Una vez Biden de vuelta a Washington, las voces europeas se han puesto a matizar. El Consejo de Comercio y Tecnología EEUU-UE puede ser un elemento positivo para marcar la línea en materia de normas y estándares –terreno en el que China es cada vez, comprensiblemente, más activa y que habrá que tomar en cuenta– y desactivar conflictos potenciales transatlánticos, además de Este-Oeste. Una cosa son los comunicados de las cumbres y otra ponerse de acuerdo sobre realmente qué hacer. Aunque la OTAN ha advertido que las ambiciones militares de China suponen una amenaza al orden global –pero habrá que integrar más a la superpotencia emergida en este orden–, el propio secretario general de la Alianza, Jens Stoltenberg, que ha introducido el tema en la agenda de organización, afirmó que China “no es un adversario”, ni se busca una nueva Guerra Fría. Quizá una de las opiniones más significativas, porque puede llegar a canciller de Alemania, tras Angela Merkel, sea la del sucesor de ésta como candidato democristiano Armin Laschet, para el cual “la pregunta es: si hablamos de ‘frenar’ a China, ¿nos llevará eso a un nuevo conflicto? ¿Necesitamos un nuevo adversario? Y ahí la respuesta europea es cautelosa, porque, sí, China es un competidor y un rival sistémico, tiene un modelo de sociedad diferente, pero también es un socio, sobre todo en cosas como la lucha contra el cambio climático”.
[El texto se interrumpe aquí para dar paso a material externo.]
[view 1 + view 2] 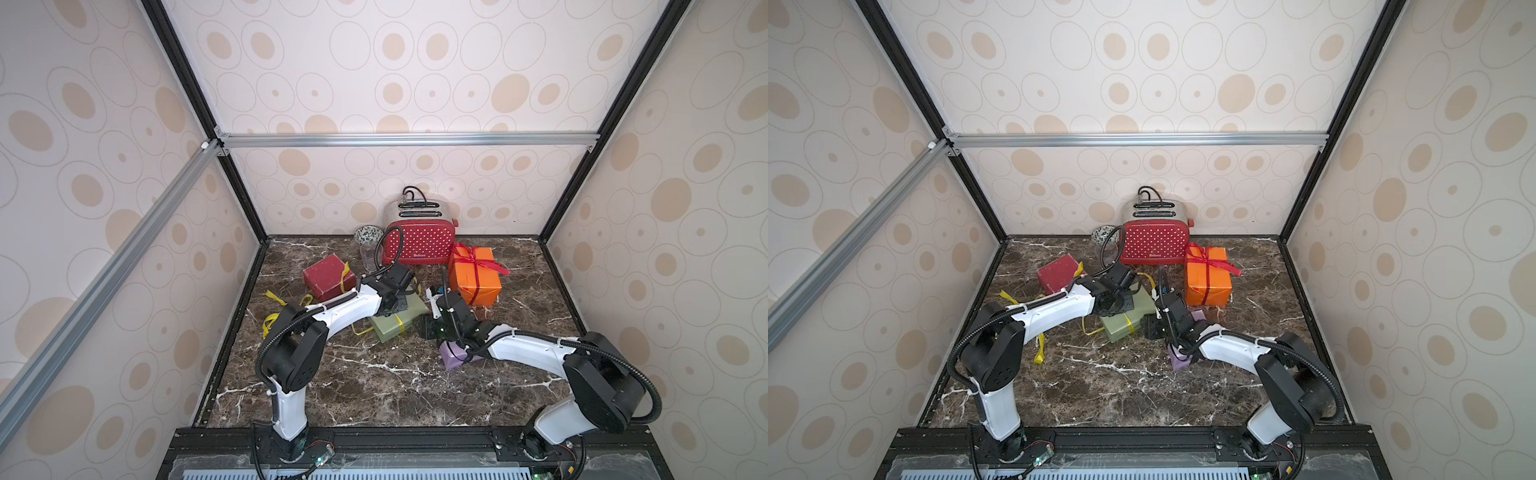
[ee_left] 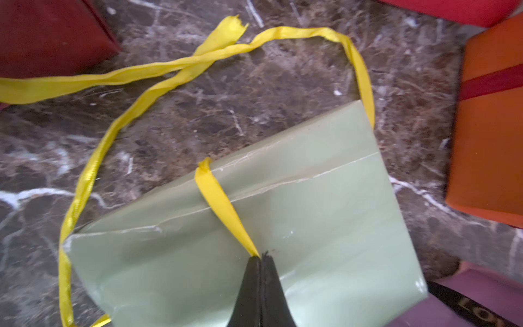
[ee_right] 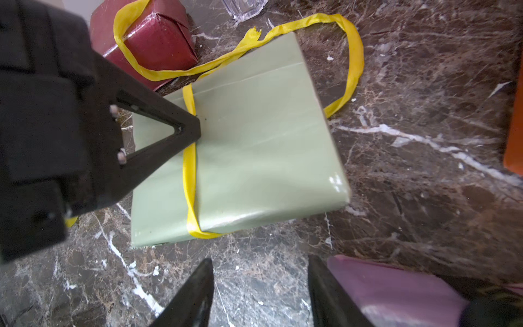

Todo ello no quita para que haya que defender, en lo posible, los derechos humanos y la democracia. Desde luego defenderlos hacia adentro. Pero Europa, y por extensión, Occidente, han perdido capacidad de exportarlos, pese a la dimensión normativa de la UE. Otra encuesta, esta vez de la Fundación Alianza de las Democracias (ADF), lanzada por el ex primer ministro danés y ex secretario general de la OTAN, Anders Fogh Rasmussen, realizada entre 50.000 personas de 53 países hace unos pocos meses, ya con Biden en el poder, reflejaba esa preocupación general por el sistema político de EEUU. Más personas en todo el mundo (44%) ven a EEUU como una amenaza para la democracia en sus países que a China (38%) o a Rusia (28%). “La agenda europea con China no puede limitarse a los derechos humanos” dice, huyendo de la “indeseable visión en blanco y negro”, Fidel Sendagorta, director político del Ministerio de Asuntos Exteriores.
Como vemos, una cuestión ineludible es ¿cómo incluir a China –una China responsable– en el liderazgo mundial –pues es necesario hacerlo dada la transformación de poder geopolítico y económico en el mundo– y a la vez mantener un sistema internacional eficiente y no polarizado? Este es otro mundo, mucho más complejo que el que vivió Clinton como presidente, necesitado de respuestas también complejas. Pero preservar y fortalecer nuestras democracias liberales depende, ante todo, de nosotros mismos. No de China ni de la confrontación con ella.